Pas de virage préventif pour les Ocam
Parmi les mesures phares, le PLFSS 2023 prévoit la mise en place de rendez-vous de prévention à trois périodes clés de la vie : 20-25 ans, 40- 45 ans, 60-65 ans. « Une mesure assez faible par rapport à l’enjeu qui ressemble davantage à du marketing : cela fait joli sur le papier mais il n’y a pas de réelles actions concrètes derrière », juge Éric Vétillard.

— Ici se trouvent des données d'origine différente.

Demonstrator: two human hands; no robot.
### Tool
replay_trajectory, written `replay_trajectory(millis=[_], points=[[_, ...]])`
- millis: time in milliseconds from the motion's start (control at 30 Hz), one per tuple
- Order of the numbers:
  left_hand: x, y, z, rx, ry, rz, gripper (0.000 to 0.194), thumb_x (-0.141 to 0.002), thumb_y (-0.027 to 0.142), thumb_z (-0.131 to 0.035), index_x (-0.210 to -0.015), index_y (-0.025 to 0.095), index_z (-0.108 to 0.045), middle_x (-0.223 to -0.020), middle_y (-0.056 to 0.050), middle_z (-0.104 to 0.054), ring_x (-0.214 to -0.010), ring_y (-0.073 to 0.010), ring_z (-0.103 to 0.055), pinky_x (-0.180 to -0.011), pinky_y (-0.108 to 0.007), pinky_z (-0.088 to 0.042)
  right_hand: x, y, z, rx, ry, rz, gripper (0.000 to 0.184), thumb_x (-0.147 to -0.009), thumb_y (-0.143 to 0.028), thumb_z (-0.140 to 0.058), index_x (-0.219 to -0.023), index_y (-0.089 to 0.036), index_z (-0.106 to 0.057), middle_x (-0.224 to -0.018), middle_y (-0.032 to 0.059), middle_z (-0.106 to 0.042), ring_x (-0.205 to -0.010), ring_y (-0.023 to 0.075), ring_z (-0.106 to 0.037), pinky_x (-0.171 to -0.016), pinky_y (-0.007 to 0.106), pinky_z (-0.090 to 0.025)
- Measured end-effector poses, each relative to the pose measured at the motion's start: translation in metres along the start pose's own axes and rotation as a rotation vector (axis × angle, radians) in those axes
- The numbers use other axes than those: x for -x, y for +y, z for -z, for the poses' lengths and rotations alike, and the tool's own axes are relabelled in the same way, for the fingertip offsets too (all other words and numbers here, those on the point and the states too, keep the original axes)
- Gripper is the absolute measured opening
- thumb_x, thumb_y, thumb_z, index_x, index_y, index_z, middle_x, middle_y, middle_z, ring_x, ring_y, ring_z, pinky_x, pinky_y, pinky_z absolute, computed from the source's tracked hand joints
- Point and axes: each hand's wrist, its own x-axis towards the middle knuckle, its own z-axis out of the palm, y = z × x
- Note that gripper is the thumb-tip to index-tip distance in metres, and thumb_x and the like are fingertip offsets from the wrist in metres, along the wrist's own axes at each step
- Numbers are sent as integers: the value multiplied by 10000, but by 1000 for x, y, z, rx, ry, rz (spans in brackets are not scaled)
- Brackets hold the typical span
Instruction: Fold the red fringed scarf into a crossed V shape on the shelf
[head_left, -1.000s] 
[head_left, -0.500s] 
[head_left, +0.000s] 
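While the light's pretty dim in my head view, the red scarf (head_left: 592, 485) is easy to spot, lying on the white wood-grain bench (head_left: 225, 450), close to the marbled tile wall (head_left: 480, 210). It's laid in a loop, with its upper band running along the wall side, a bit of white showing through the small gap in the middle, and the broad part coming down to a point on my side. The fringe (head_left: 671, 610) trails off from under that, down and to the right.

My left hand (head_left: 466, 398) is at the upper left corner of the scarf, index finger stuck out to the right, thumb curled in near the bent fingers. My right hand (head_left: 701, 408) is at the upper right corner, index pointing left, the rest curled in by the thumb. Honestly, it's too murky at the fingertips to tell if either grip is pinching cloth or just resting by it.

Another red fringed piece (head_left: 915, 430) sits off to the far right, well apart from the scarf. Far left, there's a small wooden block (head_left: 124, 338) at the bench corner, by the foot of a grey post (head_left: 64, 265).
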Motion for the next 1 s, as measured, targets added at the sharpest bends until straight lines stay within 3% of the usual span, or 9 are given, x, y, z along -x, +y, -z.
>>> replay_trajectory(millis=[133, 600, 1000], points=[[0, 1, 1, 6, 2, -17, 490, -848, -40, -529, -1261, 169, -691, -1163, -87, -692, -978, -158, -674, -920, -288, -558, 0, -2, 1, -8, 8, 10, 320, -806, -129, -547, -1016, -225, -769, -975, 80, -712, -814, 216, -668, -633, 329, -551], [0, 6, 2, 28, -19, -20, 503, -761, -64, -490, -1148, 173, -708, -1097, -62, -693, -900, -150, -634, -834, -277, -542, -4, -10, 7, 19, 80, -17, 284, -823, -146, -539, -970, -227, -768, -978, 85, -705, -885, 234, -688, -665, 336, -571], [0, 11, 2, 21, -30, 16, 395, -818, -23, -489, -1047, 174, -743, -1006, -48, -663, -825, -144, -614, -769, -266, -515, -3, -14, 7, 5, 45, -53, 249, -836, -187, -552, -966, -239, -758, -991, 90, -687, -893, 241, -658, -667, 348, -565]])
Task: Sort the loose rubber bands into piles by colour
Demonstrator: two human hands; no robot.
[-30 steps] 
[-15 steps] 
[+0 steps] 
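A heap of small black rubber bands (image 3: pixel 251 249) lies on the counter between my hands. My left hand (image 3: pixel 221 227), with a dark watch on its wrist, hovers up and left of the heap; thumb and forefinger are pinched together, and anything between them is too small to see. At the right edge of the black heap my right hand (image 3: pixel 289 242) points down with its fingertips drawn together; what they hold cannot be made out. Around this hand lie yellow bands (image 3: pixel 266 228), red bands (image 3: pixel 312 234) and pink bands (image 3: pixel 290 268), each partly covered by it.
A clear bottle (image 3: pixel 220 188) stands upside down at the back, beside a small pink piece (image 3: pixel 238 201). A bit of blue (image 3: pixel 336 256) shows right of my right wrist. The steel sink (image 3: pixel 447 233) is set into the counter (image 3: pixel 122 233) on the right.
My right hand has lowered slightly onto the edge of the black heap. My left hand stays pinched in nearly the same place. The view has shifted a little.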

De plus, un dispositif similaire existe déjà : l’examen de prévention en santé (EPS), pris en charge à 100 % par l’Assurance maladie, et qui comprend examens, dépistage, et point d’information.
Dotés d’un bon maillage territorial et d’une force de frappe sur le terrain, les Ocam souhaitaient la co-constuction de ces rendez-vous, volonté soutenue par le groupe Horizon par un amendement à l’article 17 : « Dans la mesure où les rendez-vous de prévention à certains âges clés participent de la volonté d’un virage préventif et où l’intérêt d’un partage équilibré des dépenses entre AMO et AMC est majeur, l’association des organismes complémentaires d’assurance maladie à la définition et au cofinancement de ces nouveaux rendez-vous de prévention a tout son sens », pouvait-on lire dans l’exposé sommaire. Une ambition finalement déboutée, l’amendement ayant été rejeté en Commission des affaires sociales.
Où se dirige-t-on avec le CNR ?
« Nous ne savons pas où vous allez avec ce CNR santé. Cela n’a aucune cohérence », lançait le député Jérôme Guedj (Nupes) à François Braun en commission. Si les contours de cette grande concertation sont encore flous, Stéphanie Rist, députée du Loiret et rapporteure générale, assure que les premières mesures découlant du CNR devraient être prises dès la fin de l’année. « Si certaines mesures sont jugées suffisamment importantes, elles pourraient être adoptées dès ce PLFSS. On pourrait dès lors implémenter des mesures au texte lors des allers-retours avec le Sénat », veut croire la rapporteure.